Trying to figure out how to become a digital nomad and travel the world? Sick of the plain white office walls and want a nice fresh view instead? Like the lush green hills of the Swiss Alps or the pristine tropical beaches of Cebu, Philippines?
These days, millions of Americans opt to work remotely, and it is estimated that statistics on digital nomads will shoot up in the next decade. It’s no surprise at all since working from anywhere entails several benefits that traditional work arrangements just can’t beat.
Perks of being a digital nomad:
- Save on time and money. Say goodbye to long hours of commute and skyrocketing gas expenses. A short walk to your laptop is all you need to invest in telecommuting.
- Work-life balance. Doctors’ appointments, PTA meetings, grocery trips–finally, you can stop scrambling to tick all of these off at the end of the day or letting it eat up your weekend.
- Better health. You get less exposure to pollution and diseases when you stop squeezing yourself in crowded public transport just to get to your office. You also get to have more time to exercise, cook, and eat healthier home-cooked meals.
- Increased productivity. According to a study from Stanford University, digital nomads are more productive than office workers. This difference in productivity is due to less harmful distractions such as office politics and poor working relationship with a colleague.
- Lesser carbon footprint. Fewer commuters mean fewer cars on the road. This equals to less overall greenhouse gas emission, so successful home-based jobs are helping the environment.
- Control your work environment. You have full control over your work situation–from office furniture and equipment to background music and wall paint.
- Ability to work anytime and anywhere. You don’t need to be confined in your stuffy little cubicle. You can function perfectly well in the comforts of your bedroom, or while vacationing in Bali. For added convenience, consider using specialized banks for digital nomads to manage your finances while on the move.
Steps on how to become a digital nomad and travel the world:
Step 1: Leave your day job
Parting from your nine-to-five is the obvious first step towards a nomadic digital work lifestyle. While that first step may seem too abrupt and daunting, many digital nomads leave and cleave from their day jobs more gradually. They start by first moonlighting for a remote-based job and then steadily increasing remote work until they finally decide to make the ultimate switch.
Try to find out if you are suited to the digital nomad life by listing down the pros and cons of remote work for you. Chances are, the odds will tilt less towards your regular office job. Just make sure to set realistic expectations and do your research on remote jobs first before making a list so that any biases and wrong impressions towards working online won’t cloud your final judgment.

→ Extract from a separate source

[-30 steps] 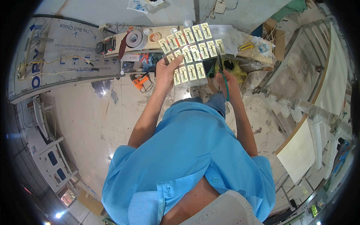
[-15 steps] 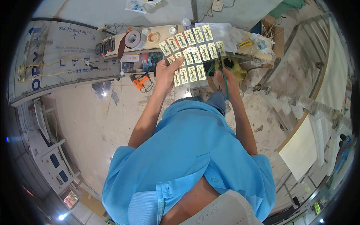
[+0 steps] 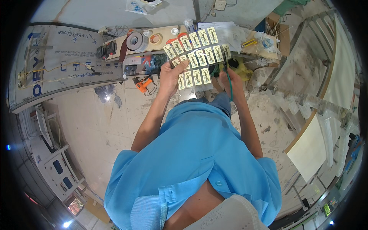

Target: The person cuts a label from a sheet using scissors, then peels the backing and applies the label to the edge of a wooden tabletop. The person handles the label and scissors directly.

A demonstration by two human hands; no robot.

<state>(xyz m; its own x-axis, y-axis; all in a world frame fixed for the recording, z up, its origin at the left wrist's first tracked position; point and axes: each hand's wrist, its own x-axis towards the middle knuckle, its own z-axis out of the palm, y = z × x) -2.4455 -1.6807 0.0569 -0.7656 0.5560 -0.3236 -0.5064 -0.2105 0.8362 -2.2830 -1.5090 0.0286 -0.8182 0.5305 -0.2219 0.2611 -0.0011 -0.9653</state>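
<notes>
While the tabletop stretches out beyond the hands, the sheet of pale yellow cards is held up in the air, overlapping the tabletop's near edge in this view. The left grip pinches the sheet's left side, thumb on top. The right grip is closed around the green handles of the scissors, near the sheet's lower right, with the blades pointing away from the body. How wide those blades stand cannot be told.

Judging by this pose, the step is cutting between cards. It should go best with the sheet drawn taut, since only the left grip supports it and the free side could sag or twist. The blades should follow the narrow gap, parallel to the printed edges, so that neither neighbour is nicked. The end card sits just beyond the right grip, beside the blades and well apart from the left thumb.
</notes>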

Step 2: Find profitable online work
Just like in ordinary office-based jobs, digital workplaces also go through applications and hiring processes to get the workers they think are fit for the job. Here are some of the best sites where you might just land your dream job:
Step 3: Set up your office
If you aren’t planning on jet-setting 365 days a year for your whole working life, you might still want to set up a workspace in your home. It will depend on the type of work you’ll do. A content creator will have different hardware needs as a freelance logo designer, but the basics are a desk and a chair. Whether you want a separate room, sound and light systems, air conditioning–it’s all up to you.
The importance of a designated workspace in remote or home-based work is that is helps put you in the zone. It can also possibly ward off distractions that may be present in the home, such as pets, noise, or family members. Having your own “office” puts you on work-mode and can help you focus on the tasks at hand.
Step 4: Establish a workflow
Your workflow should include a set of general repeatable tasks that gives coherence and structure to your work responsibilities. In the absence of a supervisor whipping everyone into action, digital nomads are often responsible for how they manage their goals and achievements.
The importance of having a workflow is that it keeps you on track despite the feeling of being only accountable to yourself daily. It also ensures that your tasks do not compound and bottleneck as you near the deadline of your goals. Having a workflow ensures that you observe a sense of professionalism and proper time management in terms of work delivery.
Step 5: Market and network your business
Many digital nomads are business owners–dropshippers, freelance photographers, service providers, and the likes. What sets them apart is that they are not usually permanently employed in a group or by an individual, and they typically sell products or services.
To be able to succeed in this type of digital nomadism, you should have the ability to sell. This means that you have to market your business yourself. You have to put yourself out there and make network connections with institutions, people, or other digital nomads who may help boost your freelance business.
Step 6: Manage your finances
In the US, your citizenship determines your taxes rather than your residence. That means that as an American, digital nomadism can’t save you from taxes wherever in the world you may run. There are, however, a few tricks you can try to minimize the impact of taxes on your digitally-derived income.
Step 7: Travel the world!
Once you have fully transitioned to a remote workstyle, that means that you are free to go anywhere you please (anywhere with internet service, that is). If you plan on being abroad for an extended period, make sure all of your communications are open. You need to have portable internet, and all of your postage can easily be forwarded to you wherever in the world you are.
When you already know how to become a digital nomad and travel the world–with a remote job or digital business, the right workflow, and the right financial strategies–then you may start thinking of workcationing in the Bahamas.